The table above is a horizontal comparison with other networks to see how SKNet compares with other common models, including SENet. You can see that SKNet has achieved the best results.

After analyzing the influence of D and G on the model, it can be seen that the best case is 3 times 3, D=2, G=32 and 5 times 5, D=1, G=64.

Then it is the influence of different combinations on the model.
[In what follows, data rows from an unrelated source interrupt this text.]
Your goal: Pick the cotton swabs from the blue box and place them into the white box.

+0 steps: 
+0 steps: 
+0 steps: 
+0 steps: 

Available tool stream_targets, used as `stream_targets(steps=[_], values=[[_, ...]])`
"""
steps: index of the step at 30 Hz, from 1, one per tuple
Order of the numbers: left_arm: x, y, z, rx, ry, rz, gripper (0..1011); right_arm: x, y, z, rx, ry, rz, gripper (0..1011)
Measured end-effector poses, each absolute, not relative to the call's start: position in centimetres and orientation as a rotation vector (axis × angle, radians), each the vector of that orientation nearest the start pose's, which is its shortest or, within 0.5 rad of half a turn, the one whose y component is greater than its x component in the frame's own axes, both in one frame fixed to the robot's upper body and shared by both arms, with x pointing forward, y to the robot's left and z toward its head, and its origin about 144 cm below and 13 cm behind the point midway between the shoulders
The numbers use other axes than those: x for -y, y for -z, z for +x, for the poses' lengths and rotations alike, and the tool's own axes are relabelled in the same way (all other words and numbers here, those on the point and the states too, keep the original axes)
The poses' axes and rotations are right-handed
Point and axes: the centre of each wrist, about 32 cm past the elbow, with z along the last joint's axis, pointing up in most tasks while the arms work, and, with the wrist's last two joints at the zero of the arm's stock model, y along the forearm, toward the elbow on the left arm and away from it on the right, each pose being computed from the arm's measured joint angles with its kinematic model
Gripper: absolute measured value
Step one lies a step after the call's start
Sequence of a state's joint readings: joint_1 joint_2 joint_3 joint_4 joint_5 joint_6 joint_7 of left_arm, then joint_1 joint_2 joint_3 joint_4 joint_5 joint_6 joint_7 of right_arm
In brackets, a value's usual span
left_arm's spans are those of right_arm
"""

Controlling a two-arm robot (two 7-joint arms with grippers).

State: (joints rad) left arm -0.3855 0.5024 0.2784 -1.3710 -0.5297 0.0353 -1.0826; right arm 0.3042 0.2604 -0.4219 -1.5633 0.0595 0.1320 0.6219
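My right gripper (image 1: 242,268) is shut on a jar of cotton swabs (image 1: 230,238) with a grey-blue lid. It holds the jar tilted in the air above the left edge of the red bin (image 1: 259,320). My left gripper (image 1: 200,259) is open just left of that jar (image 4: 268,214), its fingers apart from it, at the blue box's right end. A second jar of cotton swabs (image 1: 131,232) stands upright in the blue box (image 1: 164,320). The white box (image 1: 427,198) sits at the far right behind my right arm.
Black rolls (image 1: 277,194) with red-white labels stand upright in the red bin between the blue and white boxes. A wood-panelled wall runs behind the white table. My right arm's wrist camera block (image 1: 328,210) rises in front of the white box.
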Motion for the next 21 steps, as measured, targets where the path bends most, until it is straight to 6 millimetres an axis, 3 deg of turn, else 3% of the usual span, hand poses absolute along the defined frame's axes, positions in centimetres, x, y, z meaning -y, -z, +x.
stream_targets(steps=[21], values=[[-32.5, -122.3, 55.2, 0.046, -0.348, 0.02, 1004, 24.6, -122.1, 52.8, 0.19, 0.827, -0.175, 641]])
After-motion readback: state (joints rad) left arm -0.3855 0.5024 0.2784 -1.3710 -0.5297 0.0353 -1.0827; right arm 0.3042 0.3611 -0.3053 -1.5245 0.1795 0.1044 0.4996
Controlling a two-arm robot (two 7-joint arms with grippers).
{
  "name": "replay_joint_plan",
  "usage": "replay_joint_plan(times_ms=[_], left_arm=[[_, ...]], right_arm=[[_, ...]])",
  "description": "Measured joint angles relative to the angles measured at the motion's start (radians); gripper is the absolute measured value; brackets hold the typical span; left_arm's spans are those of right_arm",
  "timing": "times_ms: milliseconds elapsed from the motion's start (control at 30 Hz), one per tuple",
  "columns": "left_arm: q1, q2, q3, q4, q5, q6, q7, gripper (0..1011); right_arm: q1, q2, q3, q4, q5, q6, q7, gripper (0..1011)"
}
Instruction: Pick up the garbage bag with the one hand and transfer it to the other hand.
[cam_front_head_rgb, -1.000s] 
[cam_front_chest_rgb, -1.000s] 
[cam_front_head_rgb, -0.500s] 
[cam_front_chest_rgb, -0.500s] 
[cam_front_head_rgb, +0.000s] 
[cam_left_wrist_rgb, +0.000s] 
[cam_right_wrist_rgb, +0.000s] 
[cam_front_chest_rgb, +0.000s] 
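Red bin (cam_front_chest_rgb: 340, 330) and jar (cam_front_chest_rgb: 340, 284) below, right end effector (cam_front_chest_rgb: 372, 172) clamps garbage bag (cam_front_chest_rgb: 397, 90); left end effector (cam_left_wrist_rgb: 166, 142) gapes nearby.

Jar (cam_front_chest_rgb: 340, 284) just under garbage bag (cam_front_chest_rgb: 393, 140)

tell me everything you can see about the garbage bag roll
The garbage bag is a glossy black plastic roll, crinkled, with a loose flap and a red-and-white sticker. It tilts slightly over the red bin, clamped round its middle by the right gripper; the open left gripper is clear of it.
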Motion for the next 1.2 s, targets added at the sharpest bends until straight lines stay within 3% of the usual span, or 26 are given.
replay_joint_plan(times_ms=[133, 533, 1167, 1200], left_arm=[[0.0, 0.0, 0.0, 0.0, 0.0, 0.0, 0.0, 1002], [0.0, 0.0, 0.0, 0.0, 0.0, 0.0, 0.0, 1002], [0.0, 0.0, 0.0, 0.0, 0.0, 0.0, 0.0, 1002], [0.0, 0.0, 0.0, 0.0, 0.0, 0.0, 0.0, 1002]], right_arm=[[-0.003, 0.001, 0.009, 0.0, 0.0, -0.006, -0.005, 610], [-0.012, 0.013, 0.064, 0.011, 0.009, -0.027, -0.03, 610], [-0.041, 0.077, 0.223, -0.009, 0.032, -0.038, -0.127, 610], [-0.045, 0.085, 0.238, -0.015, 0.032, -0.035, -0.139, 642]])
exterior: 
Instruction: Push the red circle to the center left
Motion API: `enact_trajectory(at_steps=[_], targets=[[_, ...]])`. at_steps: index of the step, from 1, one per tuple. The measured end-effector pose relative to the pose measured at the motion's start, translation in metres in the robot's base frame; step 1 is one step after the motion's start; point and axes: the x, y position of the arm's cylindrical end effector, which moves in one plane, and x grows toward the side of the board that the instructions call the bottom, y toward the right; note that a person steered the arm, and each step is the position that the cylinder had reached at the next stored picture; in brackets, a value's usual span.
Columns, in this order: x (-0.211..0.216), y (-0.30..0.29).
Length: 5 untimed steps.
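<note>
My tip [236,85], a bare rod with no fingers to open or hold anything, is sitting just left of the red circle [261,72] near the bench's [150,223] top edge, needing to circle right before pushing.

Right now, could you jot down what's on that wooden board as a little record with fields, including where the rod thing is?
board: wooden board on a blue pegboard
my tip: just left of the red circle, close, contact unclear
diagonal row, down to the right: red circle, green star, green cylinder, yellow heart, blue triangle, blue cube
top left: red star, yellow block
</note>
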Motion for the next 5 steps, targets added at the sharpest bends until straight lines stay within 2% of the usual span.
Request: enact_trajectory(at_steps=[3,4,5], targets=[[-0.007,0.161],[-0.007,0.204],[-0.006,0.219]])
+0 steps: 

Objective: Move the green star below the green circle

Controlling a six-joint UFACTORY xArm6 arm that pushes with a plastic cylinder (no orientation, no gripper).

The paper concludes that increasing the number of branches (M) reduces the overall error rate, and using SK is better than not using SK. After using SK, increasing the number of branches improves the accuracy of the model slightly.

Then, it also analyzes attention weights, namely the two small tributaries separated from Z. The paper concludes that when the size of an object increases, the total path of attention weights at 5✖️5 also increases, which means that the receptive field increases.

The figure above is the difference of the average attention weights.

The paper concludes that in the early layer, objects get bigger and more attention increases. In the later layer, this rule does not exist, which means that the SKS in the later layer can be replaced with other cells.

conclusion

  • SENet proposes the Sequeeze and Congestion block, and SKNet proposes Selective Kernel Convolution.
  • SENet and SKNet are lightweight modules that can be embedded directly into the network, such as ResNet, Inception, ShuffleNet, for improved accuracy.